What do video surveillance, speech recognition and autonomous vehicles have in common? They're all getting better amazingly quickly -- and needing less and less human help to do so.
What do video surveillance, speech recognition and autonomous vehicles have in common? They're all getting better amazingly quickly -- and needing less and less human help to do so. (FCW illustration)
In the past decade, computer scientists have made remarkable progress in creating algorithms capable of discerning information in unstructured data. In controlled settings, computer programs are now able to recognize faces in photographs and transcribe spoken speech. Cars laden with laser sensors can create 3-D representations of the world and use those representations to navigate safely through chaotic, unpredictable traffic.
In the coming decade, improvements in computational power and techniques will allow programs such as voice and face recognition to work in increasingly robust settings. Those technological developments will affect broad swathes of the American economy and have the potential to fundamentally alter the routines of our daily lives.
There is not one single reason for these improvements. Various approaches have proven effective and have improved over the years. However, many of the best-performing algorithms share a common trait: They have not been explicitly programmed by humans. As David Stavens, a Stanford University computer scientist, wrote about Junior, an autonomous car that earned Stanford second place in the Defense Advanced Research Projects Agency's 2007 Urban Challenge: "Our work does not rely on manual engineering or even supervised machine learning. Rather, the car learns on its own, training itself without human teaching or labeling."
In a wide range of examples, techniques that rely on self-supervised learning have leapfrogged traditional computer science approaches that relied on explicitly crafted rules. Supervised learning — in which an algorithm is first trained on a large set of data that has been annotated by a human and then is let loose on other, unstructured data — is effective in cases where an algorithm benefits from some initial structure. In both cases, the rules the computer ultimately used were never explicitly coded and cannot be succinctly described.
Such so-called machine learning algorithms have a long history. But for much of that history, they were more interesting for their theoretical promise than on the basis of real-world performance. That has changed in the past few years for a variety of reasons. Chief among them are the availability of large datasets with which to train learning algorithms and cheap computational power that can do such training quickly. Just as important, though, are developments in methodology that make it possible to use that data — millions of images tagged online by, say, Flickr users, or linguistic data stretching to the billions of words — in advantageous ways.
The new generation of learning techniques holds the promise of not only being able to match human performance in tasks that have heretofore been impossible for computers but also to exceed it.
The market for speech recognition is huge and will only grow as the technology improves. Call centers alone account for tens of billions of dollars in annual corporate expenditure, and the mobile telephony market is also worth billions. Nuance, the company behind Apple's Siri voice-recognition engine, announced in November 2012 that it is working with handset manufacturers on a telephone that could be controlled by voice alone.

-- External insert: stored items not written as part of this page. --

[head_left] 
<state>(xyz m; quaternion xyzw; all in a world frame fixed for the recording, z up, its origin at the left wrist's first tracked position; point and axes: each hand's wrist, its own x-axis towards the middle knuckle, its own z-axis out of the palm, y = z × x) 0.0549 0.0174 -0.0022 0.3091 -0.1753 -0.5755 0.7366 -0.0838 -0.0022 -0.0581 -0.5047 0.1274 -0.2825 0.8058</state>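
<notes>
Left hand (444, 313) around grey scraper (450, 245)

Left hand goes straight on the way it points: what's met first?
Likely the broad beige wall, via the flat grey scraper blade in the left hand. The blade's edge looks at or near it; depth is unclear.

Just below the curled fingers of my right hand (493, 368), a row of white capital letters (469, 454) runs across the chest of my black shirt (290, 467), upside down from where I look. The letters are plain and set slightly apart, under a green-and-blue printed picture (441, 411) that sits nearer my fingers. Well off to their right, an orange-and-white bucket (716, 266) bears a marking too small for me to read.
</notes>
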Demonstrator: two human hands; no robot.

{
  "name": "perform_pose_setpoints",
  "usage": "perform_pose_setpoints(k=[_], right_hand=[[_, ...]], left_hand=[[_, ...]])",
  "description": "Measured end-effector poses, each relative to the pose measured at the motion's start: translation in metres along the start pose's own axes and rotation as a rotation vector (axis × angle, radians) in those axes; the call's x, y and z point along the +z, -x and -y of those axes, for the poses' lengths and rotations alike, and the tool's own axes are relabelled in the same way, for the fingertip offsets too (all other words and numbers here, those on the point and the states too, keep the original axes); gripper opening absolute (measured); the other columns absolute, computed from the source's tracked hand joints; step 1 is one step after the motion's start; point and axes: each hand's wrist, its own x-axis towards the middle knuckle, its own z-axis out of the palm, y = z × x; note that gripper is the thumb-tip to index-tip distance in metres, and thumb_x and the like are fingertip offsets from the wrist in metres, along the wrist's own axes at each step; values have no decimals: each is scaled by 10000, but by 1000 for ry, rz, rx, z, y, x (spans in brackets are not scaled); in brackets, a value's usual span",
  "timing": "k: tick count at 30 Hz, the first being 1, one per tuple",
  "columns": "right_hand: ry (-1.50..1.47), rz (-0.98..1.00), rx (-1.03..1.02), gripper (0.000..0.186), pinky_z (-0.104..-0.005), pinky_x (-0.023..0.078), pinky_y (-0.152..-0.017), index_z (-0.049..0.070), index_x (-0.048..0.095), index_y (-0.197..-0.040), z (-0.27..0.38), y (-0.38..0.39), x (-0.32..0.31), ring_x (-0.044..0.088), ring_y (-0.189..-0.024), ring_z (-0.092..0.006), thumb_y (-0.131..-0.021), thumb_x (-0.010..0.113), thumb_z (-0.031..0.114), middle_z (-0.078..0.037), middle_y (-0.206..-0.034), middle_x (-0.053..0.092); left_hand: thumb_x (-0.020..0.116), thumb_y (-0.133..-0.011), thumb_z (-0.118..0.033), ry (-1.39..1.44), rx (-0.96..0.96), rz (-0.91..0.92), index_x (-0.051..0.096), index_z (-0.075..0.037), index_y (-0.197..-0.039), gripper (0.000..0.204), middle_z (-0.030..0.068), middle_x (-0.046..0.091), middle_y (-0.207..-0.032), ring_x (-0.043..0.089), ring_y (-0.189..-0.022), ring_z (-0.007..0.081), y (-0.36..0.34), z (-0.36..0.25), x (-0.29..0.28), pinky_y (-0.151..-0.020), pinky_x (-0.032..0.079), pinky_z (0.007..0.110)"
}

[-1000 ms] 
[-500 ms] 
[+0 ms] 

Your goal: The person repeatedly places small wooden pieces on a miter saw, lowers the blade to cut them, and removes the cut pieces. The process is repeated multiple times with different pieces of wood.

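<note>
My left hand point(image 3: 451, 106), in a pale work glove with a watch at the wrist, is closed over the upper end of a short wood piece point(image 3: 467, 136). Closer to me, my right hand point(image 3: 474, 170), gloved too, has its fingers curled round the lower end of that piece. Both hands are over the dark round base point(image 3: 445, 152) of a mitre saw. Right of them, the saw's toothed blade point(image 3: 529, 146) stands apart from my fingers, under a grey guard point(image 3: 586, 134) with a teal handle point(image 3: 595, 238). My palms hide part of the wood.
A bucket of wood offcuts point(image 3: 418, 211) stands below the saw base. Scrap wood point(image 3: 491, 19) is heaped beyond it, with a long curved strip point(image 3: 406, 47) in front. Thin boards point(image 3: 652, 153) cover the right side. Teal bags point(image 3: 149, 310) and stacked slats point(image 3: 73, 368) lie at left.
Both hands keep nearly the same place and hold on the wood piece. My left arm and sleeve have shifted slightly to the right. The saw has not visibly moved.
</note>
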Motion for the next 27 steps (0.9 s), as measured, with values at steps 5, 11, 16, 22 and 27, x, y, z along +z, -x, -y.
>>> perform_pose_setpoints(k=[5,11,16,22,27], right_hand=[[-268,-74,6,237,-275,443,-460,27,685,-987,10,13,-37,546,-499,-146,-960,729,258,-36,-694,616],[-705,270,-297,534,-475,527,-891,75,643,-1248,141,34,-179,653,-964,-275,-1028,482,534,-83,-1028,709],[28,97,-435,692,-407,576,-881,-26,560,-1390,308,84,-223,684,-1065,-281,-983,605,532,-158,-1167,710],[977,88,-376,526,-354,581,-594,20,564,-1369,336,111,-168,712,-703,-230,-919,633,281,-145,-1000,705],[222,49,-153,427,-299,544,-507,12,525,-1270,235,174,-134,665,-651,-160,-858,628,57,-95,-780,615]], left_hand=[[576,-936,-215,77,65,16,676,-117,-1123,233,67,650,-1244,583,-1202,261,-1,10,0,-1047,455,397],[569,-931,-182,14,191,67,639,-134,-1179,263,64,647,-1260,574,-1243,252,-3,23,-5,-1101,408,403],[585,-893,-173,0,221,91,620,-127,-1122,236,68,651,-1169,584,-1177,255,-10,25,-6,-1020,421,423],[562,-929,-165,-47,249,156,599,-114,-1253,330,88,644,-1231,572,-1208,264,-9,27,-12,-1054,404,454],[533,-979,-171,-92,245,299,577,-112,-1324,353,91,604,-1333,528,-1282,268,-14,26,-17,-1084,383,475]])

According to Forbes, Americans spend about $437 billion annually on cars and buy 15.1 million automobiles each year. According to the General Services Administration's latest tally, federal agencies own nearly 660,000 vehicles. As technologies for autonomy improve, many and eventually most of those cars will have detectors and software that will enable them to drive autonomously, which means the potential market is enormous.
The impact of image-analysis technologies such as facial recognition will also be transformative. Government use of such technologies is already widespread, and commercial use will increase as capabilities do. Video surveillance software is already a $650 million annual market, according to a June report by IMS Research.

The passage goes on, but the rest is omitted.